--- RECORDED INFORMATION Enclosed Below ---

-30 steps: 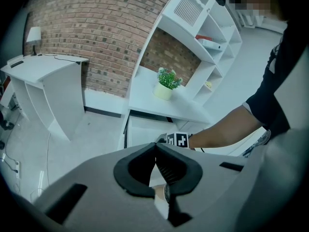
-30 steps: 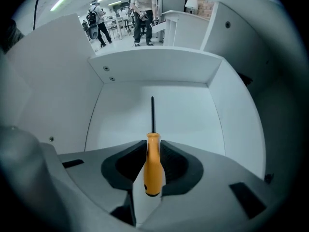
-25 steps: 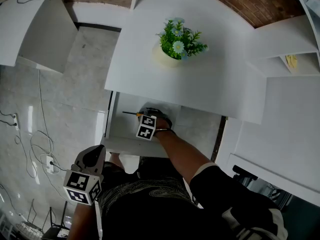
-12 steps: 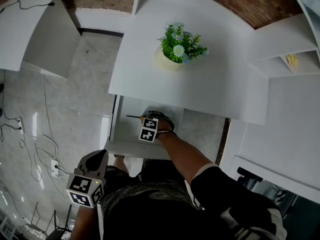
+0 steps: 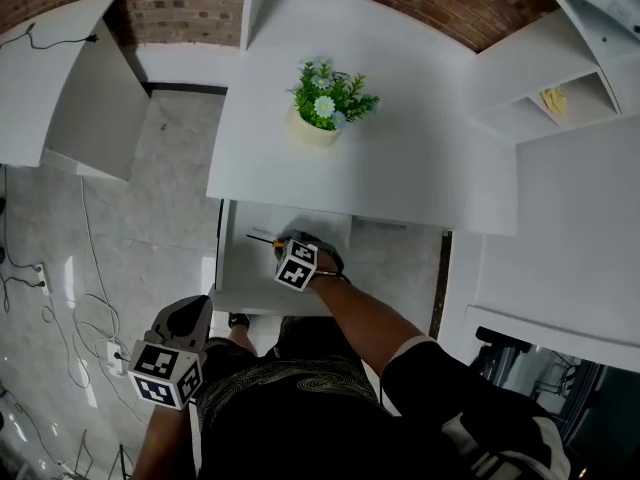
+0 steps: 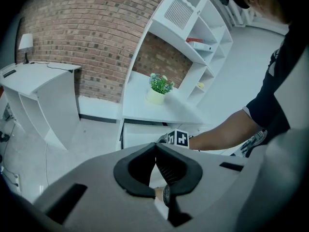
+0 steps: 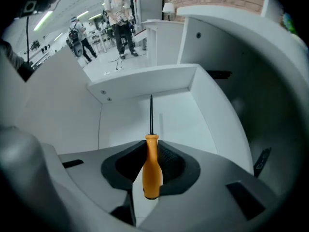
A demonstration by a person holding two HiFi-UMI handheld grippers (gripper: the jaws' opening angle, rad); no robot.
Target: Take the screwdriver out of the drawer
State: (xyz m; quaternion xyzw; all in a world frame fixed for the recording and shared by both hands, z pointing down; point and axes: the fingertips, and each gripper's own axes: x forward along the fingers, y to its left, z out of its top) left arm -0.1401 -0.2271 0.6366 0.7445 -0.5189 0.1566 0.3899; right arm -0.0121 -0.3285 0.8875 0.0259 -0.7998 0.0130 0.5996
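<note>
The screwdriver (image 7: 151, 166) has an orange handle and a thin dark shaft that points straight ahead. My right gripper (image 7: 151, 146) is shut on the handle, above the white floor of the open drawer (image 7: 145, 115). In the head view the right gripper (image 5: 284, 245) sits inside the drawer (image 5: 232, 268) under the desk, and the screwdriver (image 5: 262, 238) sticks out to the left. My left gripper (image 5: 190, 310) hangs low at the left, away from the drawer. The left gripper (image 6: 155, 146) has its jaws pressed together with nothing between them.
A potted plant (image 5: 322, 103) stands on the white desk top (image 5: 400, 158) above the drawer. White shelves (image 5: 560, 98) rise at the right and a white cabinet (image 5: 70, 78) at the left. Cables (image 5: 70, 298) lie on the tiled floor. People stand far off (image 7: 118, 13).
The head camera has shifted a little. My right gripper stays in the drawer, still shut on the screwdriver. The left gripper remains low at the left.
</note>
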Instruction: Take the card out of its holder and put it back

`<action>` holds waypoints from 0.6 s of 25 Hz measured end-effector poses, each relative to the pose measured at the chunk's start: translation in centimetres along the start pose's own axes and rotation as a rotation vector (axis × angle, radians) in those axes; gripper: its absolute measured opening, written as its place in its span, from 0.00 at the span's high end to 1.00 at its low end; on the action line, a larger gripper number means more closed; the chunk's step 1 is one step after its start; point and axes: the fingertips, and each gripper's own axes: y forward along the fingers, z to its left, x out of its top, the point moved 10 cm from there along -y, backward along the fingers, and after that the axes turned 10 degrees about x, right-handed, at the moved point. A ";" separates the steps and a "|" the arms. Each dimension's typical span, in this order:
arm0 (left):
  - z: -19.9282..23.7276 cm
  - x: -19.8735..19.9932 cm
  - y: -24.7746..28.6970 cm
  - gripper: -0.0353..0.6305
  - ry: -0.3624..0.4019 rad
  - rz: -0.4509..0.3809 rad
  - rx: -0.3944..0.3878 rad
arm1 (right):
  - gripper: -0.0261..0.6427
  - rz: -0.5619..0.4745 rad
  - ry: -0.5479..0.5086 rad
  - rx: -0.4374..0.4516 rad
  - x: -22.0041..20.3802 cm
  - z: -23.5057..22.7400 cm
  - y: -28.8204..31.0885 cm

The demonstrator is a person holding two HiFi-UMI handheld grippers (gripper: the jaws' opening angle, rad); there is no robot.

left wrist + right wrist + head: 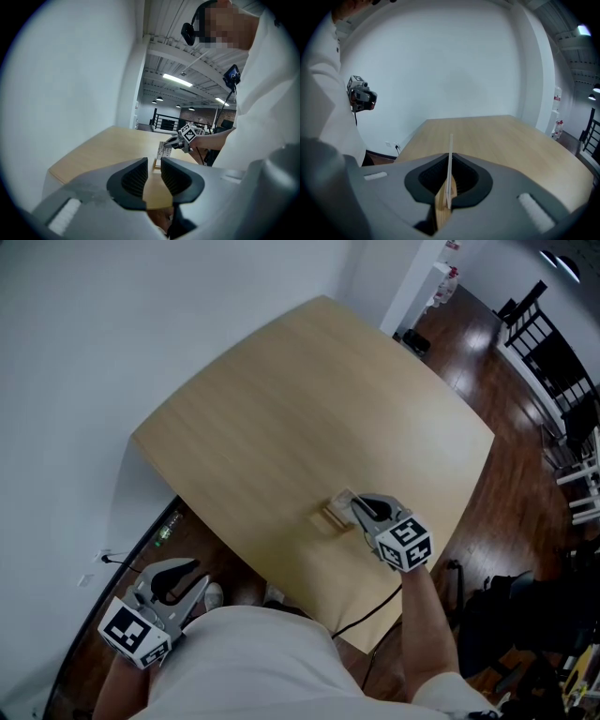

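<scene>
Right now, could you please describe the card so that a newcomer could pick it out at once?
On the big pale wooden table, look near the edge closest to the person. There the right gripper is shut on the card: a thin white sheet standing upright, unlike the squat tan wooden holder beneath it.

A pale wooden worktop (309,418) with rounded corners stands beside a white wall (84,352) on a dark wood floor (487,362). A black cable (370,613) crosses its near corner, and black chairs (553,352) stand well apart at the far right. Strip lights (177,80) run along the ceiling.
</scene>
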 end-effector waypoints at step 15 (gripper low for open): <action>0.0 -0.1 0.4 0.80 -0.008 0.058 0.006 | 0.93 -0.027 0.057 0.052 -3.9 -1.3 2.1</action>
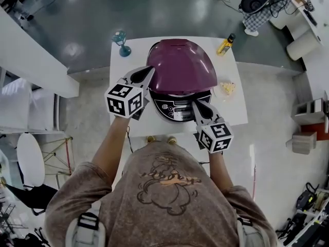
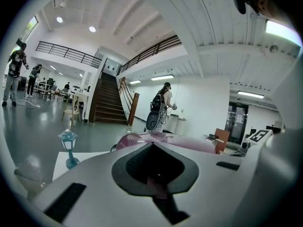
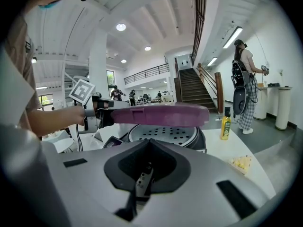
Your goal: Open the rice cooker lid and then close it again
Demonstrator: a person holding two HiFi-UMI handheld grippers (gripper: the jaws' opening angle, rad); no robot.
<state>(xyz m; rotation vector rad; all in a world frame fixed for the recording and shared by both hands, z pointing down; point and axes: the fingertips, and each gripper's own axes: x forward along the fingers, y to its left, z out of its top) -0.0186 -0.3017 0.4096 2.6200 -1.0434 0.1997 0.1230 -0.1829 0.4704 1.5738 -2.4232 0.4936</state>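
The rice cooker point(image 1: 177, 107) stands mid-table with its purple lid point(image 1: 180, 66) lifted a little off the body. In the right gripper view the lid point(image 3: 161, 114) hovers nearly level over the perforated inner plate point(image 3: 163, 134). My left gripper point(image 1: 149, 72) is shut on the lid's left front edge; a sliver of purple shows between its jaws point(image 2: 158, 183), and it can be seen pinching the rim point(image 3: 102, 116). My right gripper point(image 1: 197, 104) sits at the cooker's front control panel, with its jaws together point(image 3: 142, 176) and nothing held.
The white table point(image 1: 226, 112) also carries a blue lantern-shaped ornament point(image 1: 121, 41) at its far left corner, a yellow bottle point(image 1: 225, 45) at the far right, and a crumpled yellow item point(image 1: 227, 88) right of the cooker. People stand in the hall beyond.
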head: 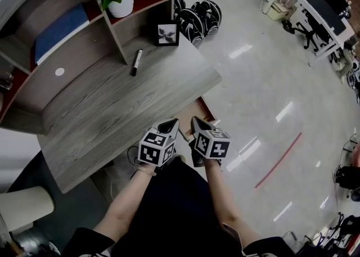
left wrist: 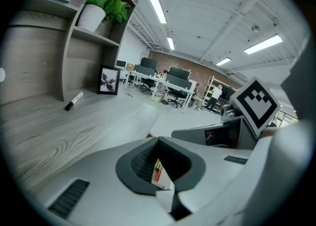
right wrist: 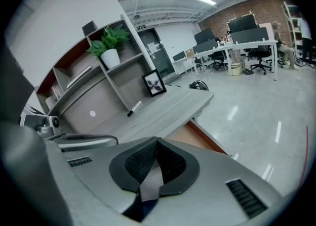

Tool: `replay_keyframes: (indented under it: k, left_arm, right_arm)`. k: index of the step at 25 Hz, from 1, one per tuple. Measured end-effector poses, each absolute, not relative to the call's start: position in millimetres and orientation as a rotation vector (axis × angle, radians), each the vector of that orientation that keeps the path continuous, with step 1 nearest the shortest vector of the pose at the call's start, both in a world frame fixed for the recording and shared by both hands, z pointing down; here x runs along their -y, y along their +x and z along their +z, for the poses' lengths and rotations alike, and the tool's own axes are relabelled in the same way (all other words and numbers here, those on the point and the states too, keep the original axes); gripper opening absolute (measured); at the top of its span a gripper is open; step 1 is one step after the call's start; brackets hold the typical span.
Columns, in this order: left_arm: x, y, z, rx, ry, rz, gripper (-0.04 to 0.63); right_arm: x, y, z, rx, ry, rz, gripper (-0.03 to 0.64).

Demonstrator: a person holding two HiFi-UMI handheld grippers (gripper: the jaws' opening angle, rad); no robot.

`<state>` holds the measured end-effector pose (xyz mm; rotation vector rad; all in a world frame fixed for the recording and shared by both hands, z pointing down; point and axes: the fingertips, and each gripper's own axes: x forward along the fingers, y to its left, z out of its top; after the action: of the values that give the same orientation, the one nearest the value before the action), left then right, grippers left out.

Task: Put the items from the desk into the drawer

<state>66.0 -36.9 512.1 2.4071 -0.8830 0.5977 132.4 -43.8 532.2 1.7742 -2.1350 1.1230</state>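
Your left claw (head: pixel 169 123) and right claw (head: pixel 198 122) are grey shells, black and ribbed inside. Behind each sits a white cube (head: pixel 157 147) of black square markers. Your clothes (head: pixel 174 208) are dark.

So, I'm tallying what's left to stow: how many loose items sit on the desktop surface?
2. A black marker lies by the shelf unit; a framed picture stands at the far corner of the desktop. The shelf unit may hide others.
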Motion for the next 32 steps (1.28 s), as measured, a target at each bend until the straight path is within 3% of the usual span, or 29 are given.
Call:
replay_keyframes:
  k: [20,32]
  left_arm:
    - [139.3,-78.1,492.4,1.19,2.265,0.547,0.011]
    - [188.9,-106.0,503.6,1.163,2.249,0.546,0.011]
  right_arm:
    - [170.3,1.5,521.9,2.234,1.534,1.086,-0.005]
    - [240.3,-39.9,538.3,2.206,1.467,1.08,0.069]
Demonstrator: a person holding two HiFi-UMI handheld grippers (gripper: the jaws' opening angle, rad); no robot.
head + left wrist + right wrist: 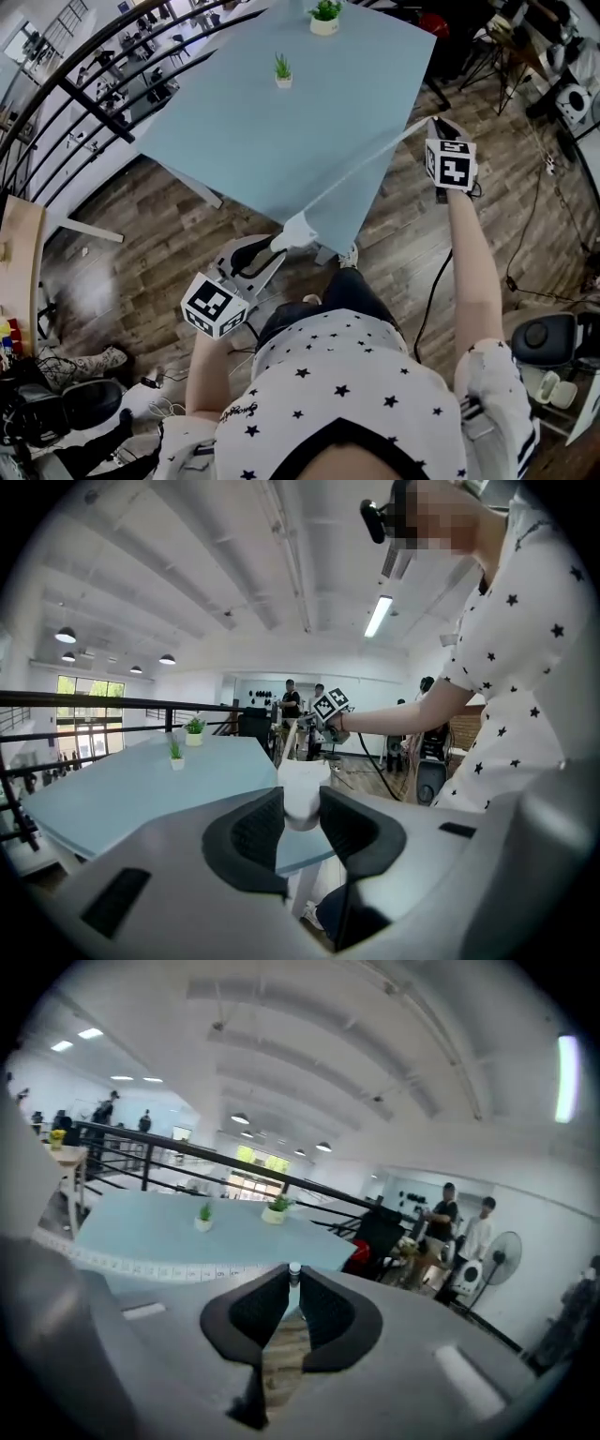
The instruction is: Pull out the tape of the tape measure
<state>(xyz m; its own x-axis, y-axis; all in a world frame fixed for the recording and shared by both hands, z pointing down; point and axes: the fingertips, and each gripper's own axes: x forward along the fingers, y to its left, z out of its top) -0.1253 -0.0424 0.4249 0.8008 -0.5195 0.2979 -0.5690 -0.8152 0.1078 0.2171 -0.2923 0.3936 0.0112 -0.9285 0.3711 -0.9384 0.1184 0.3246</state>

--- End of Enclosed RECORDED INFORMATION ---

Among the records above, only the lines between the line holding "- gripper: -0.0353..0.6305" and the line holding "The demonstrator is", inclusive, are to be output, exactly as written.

  - gripper: -0.0353..0.6305
  - ry: -0.3624..0.4019 rad
  - rz: -0.4509..0.3809 rad
  - rx: -0.3944..0.3878 rad
arm1 (right):
  - gripper: -0.0261..0.6427
  - rz: -0.5619..0.4745 rad
  - ry: -0.5479..0.5086 rad
  - rx: -0.4374..0.4516 rad
  - x: -22.0041..20.3802 cm
  - z: -23.5057..22.7400 cm
  - y: -28.8204..31.0885 cm

The demonstrator is a person holding two HiFi-UMI handheld grippers (gripper: the jaws' opening angle, rad); there is no robot.

What appears above is the complete answer to the exercise.